All the VIPs you have on a Netscaler/ADC are probably web apps or websites that do different things. All these are written in different languages and/or use different technologies. Anything that is software has bugs or vulnerabilities (discovered or not yet discovered).
Because of these, it became pretty often the situation where you need to block access to different URLs because the app in the backend has some vulnerability.
On Citrix Netscaler/ADC is pretty easy to do using responder policies.
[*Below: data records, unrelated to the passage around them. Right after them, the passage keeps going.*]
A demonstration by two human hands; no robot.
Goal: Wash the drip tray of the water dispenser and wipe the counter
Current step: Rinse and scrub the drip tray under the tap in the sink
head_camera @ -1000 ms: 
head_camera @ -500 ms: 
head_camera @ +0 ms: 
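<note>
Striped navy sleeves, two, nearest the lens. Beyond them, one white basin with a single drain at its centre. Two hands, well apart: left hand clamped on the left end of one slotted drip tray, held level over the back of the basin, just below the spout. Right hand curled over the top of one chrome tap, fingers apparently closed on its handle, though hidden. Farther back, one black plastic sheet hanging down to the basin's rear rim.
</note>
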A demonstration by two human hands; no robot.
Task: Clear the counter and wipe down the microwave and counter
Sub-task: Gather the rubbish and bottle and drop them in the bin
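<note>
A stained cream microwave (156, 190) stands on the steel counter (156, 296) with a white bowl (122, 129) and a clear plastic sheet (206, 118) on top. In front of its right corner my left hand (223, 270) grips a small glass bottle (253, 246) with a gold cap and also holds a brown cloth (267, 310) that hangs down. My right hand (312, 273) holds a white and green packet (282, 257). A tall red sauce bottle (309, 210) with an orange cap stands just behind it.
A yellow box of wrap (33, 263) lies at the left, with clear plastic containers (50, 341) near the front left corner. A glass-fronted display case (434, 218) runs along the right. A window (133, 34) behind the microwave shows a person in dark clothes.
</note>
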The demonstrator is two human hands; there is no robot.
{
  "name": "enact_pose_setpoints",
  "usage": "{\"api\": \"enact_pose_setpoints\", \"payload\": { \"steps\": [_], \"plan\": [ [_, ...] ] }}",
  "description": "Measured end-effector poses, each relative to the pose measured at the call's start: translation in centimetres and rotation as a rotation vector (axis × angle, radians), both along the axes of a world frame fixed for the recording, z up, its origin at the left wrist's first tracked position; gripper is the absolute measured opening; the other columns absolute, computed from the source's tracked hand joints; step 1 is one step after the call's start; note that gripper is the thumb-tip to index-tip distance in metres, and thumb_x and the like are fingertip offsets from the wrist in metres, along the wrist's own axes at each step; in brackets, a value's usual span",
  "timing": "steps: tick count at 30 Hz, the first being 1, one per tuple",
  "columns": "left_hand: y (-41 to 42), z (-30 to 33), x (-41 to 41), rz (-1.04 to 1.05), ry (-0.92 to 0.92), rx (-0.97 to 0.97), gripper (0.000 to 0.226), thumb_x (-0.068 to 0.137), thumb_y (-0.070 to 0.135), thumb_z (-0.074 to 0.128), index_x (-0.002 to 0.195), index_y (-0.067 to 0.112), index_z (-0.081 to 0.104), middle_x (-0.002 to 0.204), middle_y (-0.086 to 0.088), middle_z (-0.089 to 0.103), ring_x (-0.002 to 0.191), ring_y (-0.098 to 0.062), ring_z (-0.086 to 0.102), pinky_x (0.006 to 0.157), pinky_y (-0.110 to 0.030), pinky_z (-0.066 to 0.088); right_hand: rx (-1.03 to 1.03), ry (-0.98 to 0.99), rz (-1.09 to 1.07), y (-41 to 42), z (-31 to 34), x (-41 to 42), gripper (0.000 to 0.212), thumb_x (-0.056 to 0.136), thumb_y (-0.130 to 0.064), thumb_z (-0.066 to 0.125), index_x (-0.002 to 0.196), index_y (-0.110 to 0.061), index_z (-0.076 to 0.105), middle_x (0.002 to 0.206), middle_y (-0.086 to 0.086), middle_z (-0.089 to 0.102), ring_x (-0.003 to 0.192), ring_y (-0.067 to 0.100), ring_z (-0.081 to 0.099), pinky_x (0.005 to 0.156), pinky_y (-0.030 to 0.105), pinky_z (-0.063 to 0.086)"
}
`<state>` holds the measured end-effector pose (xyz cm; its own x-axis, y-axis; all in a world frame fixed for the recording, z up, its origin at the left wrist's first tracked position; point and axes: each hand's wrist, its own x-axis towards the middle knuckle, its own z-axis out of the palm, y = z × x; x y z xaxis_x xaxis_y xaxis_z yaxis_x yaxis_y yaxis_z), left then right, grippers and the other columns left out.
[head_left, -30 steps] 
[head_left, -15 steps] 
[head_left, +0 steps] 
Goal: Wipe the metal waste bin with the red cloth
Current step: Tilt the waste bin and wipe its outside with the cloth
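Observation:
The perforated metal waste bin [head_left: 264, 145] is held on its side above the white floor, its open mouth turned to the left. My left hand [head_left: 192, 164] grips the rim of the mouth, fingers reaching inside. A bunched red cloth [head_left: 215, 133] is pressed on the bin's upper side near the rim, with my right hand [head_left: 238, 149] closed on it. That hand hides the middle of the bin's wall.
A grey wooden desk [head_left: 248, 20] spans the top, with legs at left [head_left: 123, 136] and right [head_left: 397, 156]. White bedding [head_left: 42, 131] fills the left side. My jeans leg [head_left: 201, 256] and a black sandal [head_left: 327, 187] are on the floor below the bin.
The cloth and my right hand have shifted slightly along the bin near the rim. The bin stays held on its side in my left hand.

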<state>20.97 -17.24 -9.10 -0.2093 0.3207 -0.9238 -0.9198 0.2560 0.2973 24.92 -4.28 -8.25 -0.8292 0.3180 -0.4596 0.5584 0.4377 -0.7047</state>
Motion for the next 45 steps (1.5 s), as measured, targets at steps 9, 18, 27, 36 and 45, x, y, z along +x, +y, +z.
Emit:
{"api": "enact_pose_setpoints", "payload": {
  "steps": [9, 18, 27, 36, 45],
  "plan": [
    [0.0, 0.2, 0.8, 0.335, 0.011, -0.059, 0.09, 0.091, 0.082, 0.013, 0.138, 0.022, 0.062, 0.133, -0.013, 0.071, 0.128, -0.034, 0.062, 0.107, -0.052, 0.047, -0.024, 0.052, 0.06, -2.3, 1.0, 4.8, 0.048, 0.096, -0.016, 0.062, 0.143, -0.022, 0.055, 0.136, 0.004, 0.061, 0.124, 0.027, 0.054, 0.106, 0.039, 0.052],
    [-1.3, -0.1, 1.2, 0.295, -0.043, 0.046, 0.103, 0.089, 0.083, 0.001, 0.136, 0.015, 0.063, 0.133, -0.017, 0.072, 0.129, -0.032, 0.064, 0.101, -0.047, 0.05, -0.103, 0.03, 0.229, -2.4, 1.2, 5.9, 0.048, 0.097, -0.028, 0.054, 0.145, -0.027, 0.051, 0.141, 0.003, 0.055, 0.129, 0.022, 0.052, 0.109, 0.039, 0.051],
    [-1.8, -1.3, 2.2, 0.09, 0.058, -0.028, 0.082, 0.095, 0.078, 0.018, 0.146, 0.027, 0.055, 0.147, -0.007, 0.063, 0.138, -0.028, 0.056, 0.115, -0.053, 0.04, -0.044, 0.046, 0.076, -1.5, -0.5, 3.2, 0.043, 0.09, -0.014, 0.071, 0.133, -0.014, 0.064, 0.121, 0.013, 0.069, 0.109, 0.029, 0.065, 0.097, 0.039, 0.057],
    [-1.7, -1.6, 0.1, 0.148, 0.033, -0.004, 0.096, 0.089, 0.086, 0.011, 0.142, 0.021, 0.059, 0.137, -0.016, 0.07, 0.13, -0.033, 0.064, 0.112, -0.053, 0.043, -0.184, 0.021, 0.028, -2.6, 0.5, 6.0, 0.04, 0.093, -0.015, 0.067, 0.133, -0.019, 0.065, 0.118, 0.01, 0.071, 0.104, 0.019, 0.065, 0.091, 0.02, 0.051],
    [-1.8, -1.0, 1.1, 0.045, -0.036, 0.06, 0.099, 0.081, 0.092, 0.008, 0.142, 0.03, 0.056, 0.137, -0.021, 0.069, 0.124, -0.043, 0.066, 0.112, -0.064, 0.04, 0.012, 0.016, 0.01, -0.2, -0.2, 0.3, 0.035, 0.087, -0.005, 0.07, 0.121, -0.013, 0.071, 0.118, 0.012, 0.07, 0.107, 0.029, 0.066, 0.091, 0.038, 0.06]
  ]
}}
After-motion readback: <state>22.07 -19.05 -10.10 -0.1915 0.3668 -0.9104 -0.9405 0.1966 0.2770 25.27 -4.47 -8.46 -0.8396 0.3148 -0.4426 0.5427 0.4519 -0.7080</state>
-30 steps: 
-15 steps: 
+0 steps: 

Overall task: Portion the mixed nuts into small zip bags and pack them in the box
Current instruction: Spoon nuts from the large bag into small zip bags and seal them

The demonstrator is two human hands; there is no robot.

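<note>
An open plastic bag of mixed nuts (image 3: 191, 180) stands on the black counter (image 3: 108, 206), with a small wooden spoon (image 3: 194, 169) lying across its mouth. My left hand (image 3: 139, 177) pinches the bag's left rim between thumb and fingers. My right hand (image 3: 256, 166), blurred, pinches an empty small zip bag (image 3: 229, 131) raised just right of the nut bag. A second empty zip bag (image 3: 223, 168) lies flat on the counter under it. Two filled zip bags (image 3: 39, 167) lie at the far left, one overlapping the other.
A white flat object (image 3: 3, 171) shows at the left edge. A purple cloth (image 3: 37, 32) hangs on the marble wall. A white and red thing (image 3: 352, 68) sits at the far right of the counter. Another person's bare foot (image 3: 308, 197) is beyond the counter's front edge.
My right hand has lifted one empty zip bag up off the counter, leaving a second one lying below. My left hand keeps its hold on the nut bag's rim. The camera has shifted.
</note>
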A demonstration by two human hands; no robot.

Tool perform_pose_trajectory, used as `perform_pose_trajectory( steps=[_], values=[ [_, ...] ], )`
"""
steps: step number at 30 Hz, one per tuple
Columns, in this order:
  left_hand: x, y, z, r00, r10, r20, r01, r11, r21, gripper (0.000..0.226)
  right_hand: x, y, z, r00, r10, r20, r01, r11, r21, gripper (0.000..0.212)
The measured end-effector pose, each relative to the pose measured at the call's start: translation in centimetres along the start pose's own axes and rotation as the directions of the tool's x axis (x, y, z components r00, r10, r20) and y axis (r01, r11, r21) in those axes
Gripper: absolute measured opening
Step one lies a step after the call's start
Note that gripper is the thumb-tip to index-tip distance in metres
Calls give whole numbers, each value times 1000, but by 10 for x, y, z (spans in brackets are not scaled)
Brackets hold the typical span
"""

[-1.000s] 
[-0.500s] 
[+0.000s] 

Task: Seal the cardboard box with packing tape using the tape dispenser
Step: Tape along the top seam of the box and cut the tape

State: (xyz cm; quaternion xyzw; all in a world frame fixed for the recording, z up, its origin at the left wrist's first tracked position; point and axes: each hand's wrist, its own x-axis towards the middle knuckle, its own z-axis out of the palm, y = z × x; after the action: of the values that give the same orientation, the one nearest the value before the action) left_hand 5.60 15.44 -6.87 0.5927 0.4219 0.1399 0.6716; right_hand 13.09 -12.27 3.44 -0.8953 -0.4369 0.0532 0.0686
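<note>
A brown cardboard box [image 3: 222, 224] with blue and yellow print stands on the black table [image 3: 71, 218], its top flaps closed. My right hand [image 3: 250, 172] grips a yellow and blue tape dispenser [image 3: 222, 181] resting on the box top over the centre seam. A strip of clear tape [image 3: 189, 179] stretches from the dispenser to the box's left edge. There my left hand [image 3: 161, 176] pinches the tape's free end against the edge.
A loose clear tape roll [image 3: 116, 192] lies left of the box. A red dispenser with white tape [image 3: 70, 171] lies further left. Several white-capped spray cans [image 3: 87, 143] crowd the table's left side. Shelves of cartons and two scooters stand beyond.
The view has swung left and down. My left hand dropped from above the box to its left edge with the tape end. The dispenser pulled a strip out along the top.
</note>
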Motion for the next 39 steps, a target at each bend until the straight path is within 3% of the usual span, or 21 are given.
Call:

But over time, your blocked url’s will increase in number, and having a policy for each one will put pressure on the CPU. Or having 1 policy with a lot of “or’s” is hard to read/manage.
Using patsets, your code is much cleaner, easy to read or manage and it is not CPU intensive as the policy is evaluated only one time per request.
The URLs you need to block might get pretty fancy and use special characters like “~”, “.” , “\”, or multiple “/”. You will need a way to strip these characters because they could repeat many times in an URL, and evaluate the URL path. Also, it is a good idea that the policies are case insensitive.
Based on the situation you might use a policy that uses either “STARTSWITH” or “CONTAINS”, or even have a policy for each one of them.
So let’s go to an example as it is easier to understand.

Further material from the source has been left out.